The justices dropped a similar hint about their likely intentions when they said they wouldn’t consider a second question Texas presented in its appeal: what standards should apply to disparate-impact claims. That issue will be irrelevant if the court abolishes disparate-impact altogether.
“I don’t think we can kid ourselves that the court is not aggressively interested in this issue,” Ifill said.
Supporters of the disparate-impact approach have been trying to keep the issue out of the Supreme Court’s grasp. In 2012 the Obama administration persuaded St. Paul, Minnesota, to drop its appeal and scuttle the first case that raised the issue. A year later, the court accepted a similar New Jersey case only to have a settlement end that case as well.
In the latest case, Texas is fighting a lawsuit by the Inclusive Communities Project, a Dallas-based group that advocates for racially integrated housing. The organization accuses state officials of allocating a disproportionate number of federal low-income housing tax credits to minority neighborhoods.
The Texas appeal has an ideological edge that makes a settlement highly unlikely. The state has been led in the fight by its former attorney general, Greg Abbott, a Republican who is being sworn in as governor on Tuesday in Austin. Abbott says he has filed 30 lawsuits against the Obama administration.
A federal appeals court said the lawsuit could go forward. The Obama administration is backing the community group and defending the disparate-impact approach.
The case could also affect the Equal Credit Opportunity Act, a second law invoked by the Obama administration against Bank of America and Wells Fargo. The Consumer Financial Protection Bureau has relied on the disparate-impact doctrine in enforcing that law, which contains language similar to that in the Fair Housing Act. ECOA, as the law is known, covers auto lending as well as mortgages.
Opponents say disparate-impact liability puts lenders, insurers and other potential defendants in a vise.
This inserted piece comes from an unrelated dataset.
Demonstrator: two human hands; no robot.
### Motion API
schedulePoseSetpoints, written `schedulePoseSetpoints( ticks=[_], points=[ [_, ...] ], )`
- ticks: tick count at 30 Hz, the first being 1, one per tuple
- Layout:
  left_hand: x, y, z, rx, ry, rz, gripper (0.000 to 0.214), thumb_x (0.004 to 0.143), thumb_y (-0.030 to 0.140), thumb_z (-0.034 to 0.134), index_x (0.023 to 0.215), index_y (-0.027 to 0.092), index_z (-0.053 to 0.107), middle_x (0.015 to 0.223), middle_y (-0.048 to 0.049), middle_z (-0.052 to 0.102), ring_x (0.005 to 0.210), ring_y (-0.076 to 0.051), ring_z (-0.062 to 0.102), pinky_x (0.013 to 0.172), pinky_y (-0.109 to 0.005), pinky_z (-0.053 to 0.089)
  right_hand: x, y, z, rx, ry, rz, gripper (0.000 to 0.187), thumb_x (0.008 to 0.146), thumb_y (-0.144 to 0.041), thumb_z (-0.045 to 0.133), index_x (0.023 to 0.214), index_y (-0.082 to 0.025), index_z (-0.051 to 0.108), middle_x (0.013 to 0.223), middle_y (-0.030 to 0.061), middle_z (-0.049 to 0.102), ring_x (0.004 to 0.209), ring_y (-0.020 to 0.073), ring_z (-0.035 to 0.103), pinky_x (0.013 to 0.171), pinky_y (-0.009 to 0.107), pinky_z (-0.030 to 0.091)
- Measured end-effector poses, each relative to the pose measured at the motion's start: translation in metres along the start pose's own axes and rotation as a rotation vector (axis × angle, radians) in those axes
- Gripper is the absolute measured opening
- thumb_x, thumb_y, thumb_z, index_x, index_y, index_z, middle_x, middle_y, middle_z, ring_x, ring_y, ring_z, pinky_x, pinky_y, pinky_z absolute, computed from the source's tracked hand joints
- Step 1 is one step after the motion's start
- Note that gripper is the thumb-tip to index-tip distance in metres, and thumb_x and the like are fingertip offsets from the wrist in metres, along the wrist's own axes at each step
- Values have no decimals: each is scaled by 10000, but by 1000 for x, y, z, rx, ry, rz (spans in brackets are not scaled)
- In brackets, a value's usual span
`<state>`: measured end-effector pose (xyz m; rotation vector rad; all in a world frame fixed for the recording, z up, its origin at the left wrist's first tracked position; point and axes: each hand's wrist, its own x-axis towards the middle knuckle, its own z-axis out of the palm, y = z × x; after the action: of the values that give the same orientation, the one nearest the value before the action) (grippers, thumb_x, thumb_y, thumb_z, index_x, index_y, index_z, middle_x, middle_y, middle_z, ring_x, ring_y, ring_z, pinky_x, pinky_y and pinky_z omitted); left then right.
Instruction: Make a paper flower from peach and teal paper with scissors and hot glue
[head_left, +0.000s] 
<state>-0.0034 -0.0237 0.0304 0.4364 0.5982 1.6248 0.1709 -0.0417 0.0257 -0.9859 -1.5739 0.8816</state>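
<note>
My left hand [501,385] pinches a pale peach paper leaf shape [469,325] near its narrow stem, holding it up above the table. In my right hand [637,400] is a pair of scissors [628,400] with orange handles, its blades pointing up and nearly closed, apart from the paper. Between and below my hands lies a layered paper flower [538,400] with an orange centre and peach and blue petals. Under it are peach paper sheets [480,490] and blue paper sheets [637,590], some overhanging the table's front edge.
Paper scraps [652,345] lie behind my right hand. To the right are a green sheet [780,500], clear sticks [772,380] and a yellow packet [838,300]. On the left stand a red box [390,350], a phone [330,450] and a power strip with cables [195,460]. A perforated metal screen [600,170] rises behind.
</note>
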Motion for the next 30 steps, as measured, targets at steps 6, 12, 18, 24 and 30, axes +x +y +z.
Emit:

Factors that indicate an ability to repay a loan – like a credit score – might correlate with race, said Roger Clegg, the president of the Center for Equal Opportunity, a conservative research group.
Disparate-impact liability “encourages potential defendants to get rid of selection criteria that are perfectly valid,” Clegg said.
“You’re telling people if they can’t get their numbers right, they can be sued,” he said. “And, of course, what that encourages them to do is to get their numbers right by choosing criteria that have politically correct results.”
Civil rights advocates say winning a disparate-impact case requires more than just statistics. A plaintiff must show that a company or government agency has other means to accomplish its legitimate goals, says John Relman, a Washington lawyer who represents the National Fair Housing Alliance.
“If there’s a fairer way of doing it, then you need to do it,” he said. “If there isn’t a fairer way of doing it that achieves the same goal, then you don’t.”
The case is Texas Department of Housing v. Inclusive Communities Project, 13-1371.